US-Wissenschaftler legen Studie über Angehörige von Demenzpatienten vor
Wer an einer Demenz leidet, braucht oft rund um die Uhr Betreuung - eine Aufgabe, die auch für die Pflegenden oft eine große Belastung ist. Jetzt haben US-Forscher der Utah State University in Logan festgestellt, dass Menschen, die einen an Alzheimer erkrankten Ehepartner pflegen, ein größeres Risiko haben, selbst eine solche Demenz zu erleiden. Möglicherweise sei erhöhter Stress ein Risikofaktor, berichten sie im "Journal of the American Geriatrics Society". Die Wissenschaftler hatten 1221 verheiratete Paare im Alter von 65 Jahren und älter über einen Zeitraum von 15 Jahren hinweg beobachtet. Diese lebten im ländlichen Norden des US-Bundesstaates Utah. Während dieser Zeit erkrankten 255 Menschen der Gruppe an Demenz.
Dabei zeigte sich: Wenn einer der Ehepartner Alzheimer oder ähnliche Demenzen bekam, war das Risiko des pflegenden Partners, ebenfalls dement zu werden, sechsfach höher. Bei der Analyse der Geschlechter zeigte sich, das Männer ein höheres Risiko tragen als Frauen. Männer mit einer dementen Partnerin hatten ein fast zwölfmal so hohes Demenzrisiko wie Männer, deren Partnerin keine Demenz hatte. Bei den Frauen mit dementen Partnern war das Risiko, selbst zu erkranken, um das Vierfache erhöht.
Einen dementen Menschen zu pflegen bedeute mehr Stress und persönlichen Verzicht als das Versorgen eines körperlich behinderten Patienten, erklärte Norton. Zudem sei es bereits eine schwere seelische Belastung, die Persönlichkeit des Lebenspartners schwinden zu sehen. Wie schmerzhaft ein solcher Verlust ist, beschreibt die Frau des Kulturhistorikers und Schriftstellers Walter Jens, Inge Jens, in ihrem Buch "Unvollständige Erinnerungen" (2009). Über die Krankheit ihres dementen Mannes heißt es unter anderem: "Ich sehe seinem Entschwinden zu."
"Der chronische und oft starke Stress, der mit der Pflege einhergeht, könnte ein substanzielles Risiko für die Entwicklung von Demenz beim Pflegenden sein", schreibt das US-Forscherteam in seiner Analyse. Denkbar sei aber auch ein Einfluss des gemeinsamen Umfeldes. Welche Rolle diese beiden Faktoren bei der Entstehung der Demenz spielen, müsse in weiteren Studien geklärt werden.

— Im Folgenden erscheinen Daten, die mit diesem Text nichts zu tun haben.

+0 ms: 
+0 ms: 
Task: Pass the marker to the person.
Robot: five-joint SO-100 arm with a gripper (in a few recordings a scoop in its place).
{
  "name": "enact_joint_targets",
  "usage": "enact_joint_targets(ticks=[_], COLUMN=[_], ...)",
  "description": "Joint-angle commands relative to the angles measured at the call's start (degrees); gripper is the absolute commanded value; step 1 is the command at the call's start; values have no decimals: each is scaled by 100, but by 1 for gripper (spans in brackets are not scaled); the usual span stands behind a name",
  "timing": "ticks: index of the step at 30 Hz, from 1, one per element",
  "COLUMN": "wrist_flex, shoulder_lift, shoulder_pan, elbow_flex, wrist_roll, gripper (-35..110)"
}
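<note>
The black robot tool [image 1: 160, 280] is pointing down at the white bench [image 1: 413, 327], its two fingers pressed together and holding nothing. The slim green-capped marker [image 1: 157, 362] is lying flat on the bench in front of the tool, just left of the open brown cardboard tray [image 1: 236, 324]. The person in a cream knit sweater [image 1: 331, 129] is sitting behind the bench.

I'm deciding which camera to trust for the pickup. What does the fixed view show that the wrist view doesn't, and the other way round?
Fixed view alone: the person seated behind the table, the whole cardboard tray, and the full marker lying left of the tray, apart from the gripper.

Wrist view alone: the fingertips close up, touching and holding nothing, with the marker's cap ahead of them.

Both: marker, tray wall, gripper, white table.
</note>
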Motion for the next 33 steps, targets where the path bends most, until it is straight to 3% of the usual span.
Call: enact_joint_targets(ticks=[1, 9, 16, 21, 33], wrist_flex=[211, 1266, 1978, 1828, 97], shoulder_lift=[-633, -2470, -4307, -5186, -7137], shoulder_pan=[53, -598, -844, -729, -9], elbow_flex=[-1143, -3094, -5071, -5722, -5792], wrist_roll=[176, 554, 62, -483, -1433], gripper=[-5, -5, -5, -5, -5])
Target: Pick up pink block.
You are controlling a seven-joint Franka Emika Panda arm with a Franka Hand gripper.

Bereits im vergangenen Jahr war eine schwedische Studie des Stockholmer Karolinska Instituts zu dem Schluss gekommen, dass Stress und äußere Lebensbedingungen das Demenzrisiko beeinflussen. Danach hatten sozial aktive, aber ruhige Menschen im Vergleich zu sozial isolierten und leicht zu stressenden Menschen ein um 50 Prozent verringertes Risiko, an einer Demenz zu erkranken. "Unsere Studienergebnisse legen nahe, dass eine ruhige und kontaktfreudige Persönlichkeit in Kombination mit einem sozial aktiven Leben das Risiko einer Erkrankung noch weiter senken kann", sagte Studienleiterin Hui-Xin Wang.
Einen weiteren Hinweis darauf, dass psychische Belastungen das Demenzrisiko erhöhen, liefert eine Studie der Universität in Seattle: Dort stellten Wissenschaftler fest, dass ältere Diabetiker, die unter Depressionen leiden, ein fast doppelt so hohes Demenzrisiko haben wie psychisch gesunde Diabetiker. Sie untersuchten knapp 4000 Diabetiker über fünf Jahre. 455 der Diabetiker hatten zu Beginn eine Depression. Von ihnen erkrankten 36 Patienten im Verlauf der Studie an einer Demenz, das sind 7,9 Prozent. Dagegen wurden nur 4,8 Prozent der Diabetiker ohne Depression demenzkrank.